Fig. 7. Facial feature detection and the probability of each feature point falling within a certain quadrant: (a) Frontal face image and the location of its feature points; (b) The quadrant distribution of the accurate azimuth angle; (c) Segmentation of the face region using the detected feature points; (d) Schematic of the segmented face region; (e) Pixel probability within specific quadrants in the image; (f) Probability of 106 facial landmarks falling within each quadrant.

Download Full Size | PDF

Figure 7(f) displays the calculated probability of the 106 feature points falling within each quadrant specifically. Through experimental observation, it can be found that feature points 1 to 3, 30 to 33 had a higher probability of falling within the first quadrant; features points 44 to 47 had a higher probability of falling within the second quadrant; features points 4 to 17, 34 to 38, 48 to 58, 65 to 68, 73 to 75, 79, 81, 83, 85 to 88, 95 to 99, and 104 to 105 had a higher probability of dropping in the third quadrant; features points 18 to 29, 39 to 43, 59 to 64, 69 to 72, 76 to 78, 80, 82, 84, 89 to 94, 100 to103, and 106 are more probable to drop in the fourth quadrant. Therefore, the region can be concatenated and divided into segmented regions as shown in Fig. 7(c). So far, for any given image, the azimuth region segmentation corresponding to the image can be obtained through facial feature point detection.

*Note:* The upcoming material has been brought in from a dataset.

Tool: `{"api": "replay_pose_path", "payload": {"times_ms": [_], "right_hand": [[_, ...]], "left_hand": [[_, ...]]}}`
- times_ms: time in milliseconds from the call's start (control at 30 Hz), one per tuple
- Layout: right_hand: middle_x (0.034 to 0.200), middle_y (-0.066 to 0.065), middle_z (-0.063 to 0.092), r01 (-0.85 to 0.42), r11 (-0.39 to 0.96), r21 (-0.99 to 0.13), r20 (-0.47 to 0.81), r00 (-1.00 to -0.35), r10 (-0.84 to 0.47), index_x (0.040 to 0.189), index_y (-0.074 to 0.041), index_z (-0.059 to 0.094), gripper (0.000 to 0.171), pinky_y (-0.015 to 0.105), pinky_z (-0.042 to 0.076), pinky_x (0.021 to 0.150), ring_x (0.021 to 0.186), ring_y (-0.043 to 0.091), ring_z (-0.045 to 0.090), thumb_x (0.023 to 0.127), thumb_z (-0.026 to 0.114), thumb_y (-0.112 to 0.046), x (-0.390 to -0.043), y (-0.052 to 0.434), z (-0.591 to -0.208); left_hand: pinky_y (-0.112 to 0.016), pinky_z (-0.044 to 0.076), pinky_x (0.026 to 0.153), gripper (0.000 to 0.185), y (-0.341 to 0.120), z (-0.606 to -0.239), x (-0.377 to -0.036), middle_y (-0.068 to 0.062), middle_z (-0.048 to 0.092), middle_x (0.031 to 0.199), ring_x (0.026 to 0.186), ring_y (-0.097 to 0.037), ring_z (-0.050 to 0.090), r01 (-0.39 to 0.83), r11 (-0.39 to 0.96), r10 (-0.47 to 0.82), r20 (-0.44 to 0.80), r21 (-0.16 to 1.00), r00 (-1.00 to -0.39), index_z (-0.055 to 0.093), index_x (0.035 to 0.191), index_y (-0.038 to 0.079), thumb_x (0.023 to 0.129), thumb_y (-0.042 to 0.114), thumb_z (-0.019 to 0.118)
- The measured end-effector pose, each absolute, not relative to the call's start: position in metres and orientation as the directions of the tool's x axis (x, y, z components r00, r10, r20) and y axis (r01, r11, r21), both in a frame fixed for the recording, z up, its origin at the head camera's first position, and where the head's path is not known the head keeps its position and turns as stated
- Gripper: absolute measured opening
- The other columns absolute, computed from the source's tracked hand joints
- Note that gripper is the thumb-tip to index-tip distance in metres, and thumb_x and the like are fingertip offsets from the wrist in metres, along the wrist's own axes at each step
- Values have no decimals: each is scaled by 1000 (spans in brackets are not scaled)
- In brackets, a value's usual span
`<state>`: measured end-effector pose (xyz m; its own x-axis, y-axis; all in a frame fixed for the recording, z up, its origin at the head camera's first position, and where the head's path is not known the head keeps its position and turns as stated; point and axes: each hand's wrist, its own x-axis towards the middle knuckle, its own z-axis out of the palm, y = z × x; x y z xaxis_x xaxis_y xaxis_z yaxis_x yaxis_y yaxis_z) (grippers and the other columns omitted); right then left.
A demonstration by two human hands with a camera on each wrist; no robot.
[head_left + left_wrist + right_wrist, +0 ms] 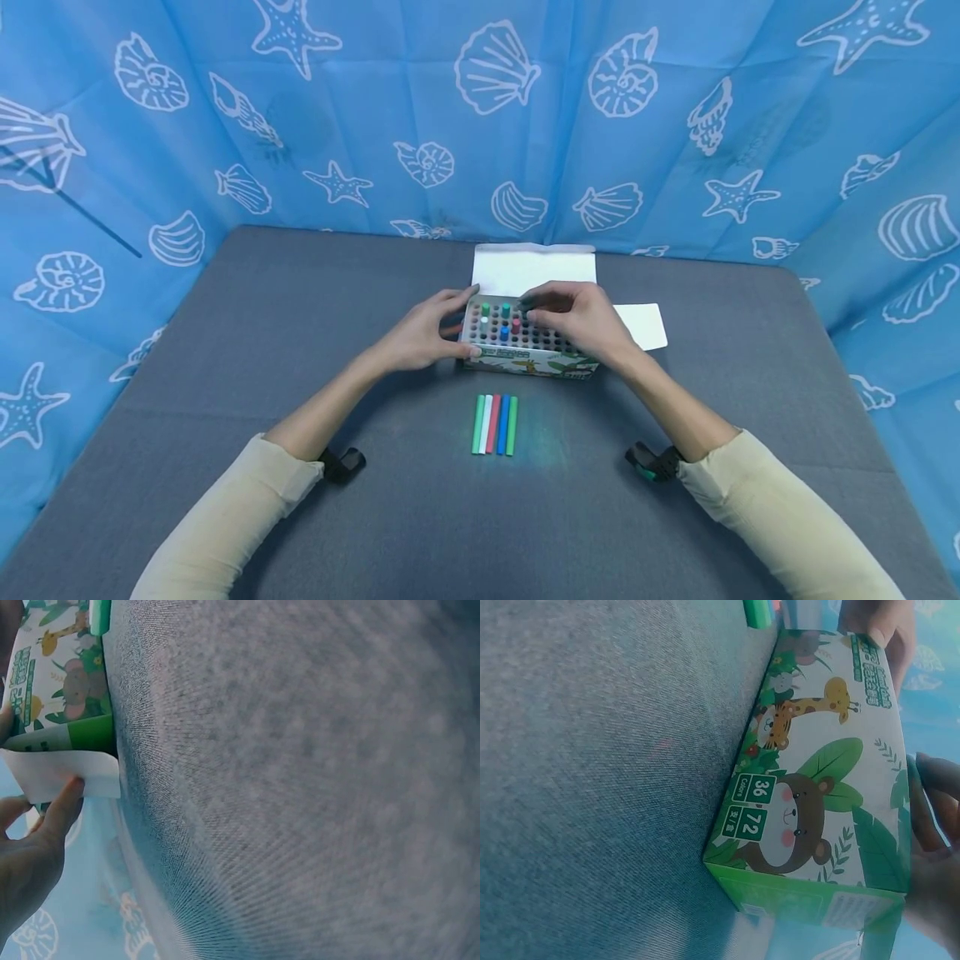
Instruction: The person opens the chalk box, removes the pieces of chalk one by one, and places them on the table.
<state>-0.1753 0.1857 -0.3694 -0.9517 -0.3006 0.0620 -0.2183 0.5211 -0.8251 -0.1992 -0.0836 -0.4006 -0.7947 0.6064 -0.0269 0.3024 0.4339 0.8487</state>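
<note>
head view: left hand (420,333) at the left end of a printed box (532,362), thumb at the front edge, fingers reaching round to the back corner; grip holding the box from front to back. right hand (577,317) above the holed top (551,340), fingers bent, fingertips close together; narrow grip, cannot tell whether closed on anything. box toward the far side of the grey table (420,508), long front facing the wearer. standing in the holes, mostly left of the right fingertips: two green sticks (485,308), a white stick (483,323), a red stick (516,327) and a blue stick (504,334). white back flap (534,271) behind; white side flap (643,325) beyond the right end. on the table, just in front of the box: row of five sticks (492,425), left to right green, white, red, blue, green. left wrist view: fingertip on a white end flap (56,769), beside the green end of the box. right wrist view: box front with giraffe, tiger and bear, plus "36 colors" and "72". background: blue curtain (555,150) with white shells and starfish.
</note>
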Motion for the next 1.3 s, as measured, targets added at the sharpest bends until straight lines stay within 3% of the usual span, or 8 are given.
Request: {"api": "replay_pose_path", "payload": {"times_ms": [333,667,1067,1300], "right_hand": [[104,11,73,-186,513,-838,-3,-938,-345,117,-6,72,26,40,60,84,95,23,70,92,72,-11,-182,184,-375],[95,7,76,-169,553,-816,-53,-930,-363,114,-7,75,25,36,61,74,86,18,72,89,76,-13,-179,178,-377],[88,1,76,-247,647,-721,17,-940,-340,103,-10,80,19,31,60,67,77,12,70,86,80,-20,-177,173,-382],[88,0,75,-286,664,-691,50,-935,-350,100,-11,75,13,32,56,65,79,13,70,92,74,-21,-176,173,-383]], "left_hand": [[-26,48,105,93,-84,-401,-200,-17,33,151,134,-32,45,303,422,608,-19,854,-793,24,158,12,84,12,81],[-26,49,104,93,-84,-401,-199,-17,34,151,132,-32,47,310,441,602,-22,842,-798,25,158,14,85,15,81],[-28,51,103,93,-85,-403,-200,-17,35,150,130,-33,49,329,445,607,-10,833,-795,25,159,15,85,18,81],[-27,51,102,94,-83,-402,-201,-18,33,152,130,-34,50,307,450,597,-26,838,-802,24,159,14,84,17,82]]}}
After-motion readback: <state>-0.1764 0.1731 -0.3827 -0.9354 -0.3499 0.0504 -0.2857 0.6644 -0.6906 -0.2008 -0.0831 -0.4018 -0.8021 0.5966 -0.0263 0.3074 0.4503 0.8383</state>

To further validate the effectiveness of polarization angle correction using segmented azimuth templates, six 3D facial models were generated by software, as shown in Fig. 8(a). According to the theory presented in Section 2.1, accurate azimuth angles and their quadrant distributions were computed for each model, as illustrated in Fig. 8(d). Following the Blinn-Phong reflection model, the generated 3D data was further used to simulate the polarization sub-images, as illustrated in Fig. 8(b). The feature point distributions detected from the 0-degree polarized image using the pure YOLO algorithm are shown in Fig. 8(c). By applying the proposed clustering method based on the feature point positions, the azimuth quadrant template was obtained and shown in Fig. 8(e). Subsequently, a statistical analysis was conducted on the azimuth angle errors between the corrected azimuth angles and the accurate azimuth angles, as illustrated in Fig. 8(f).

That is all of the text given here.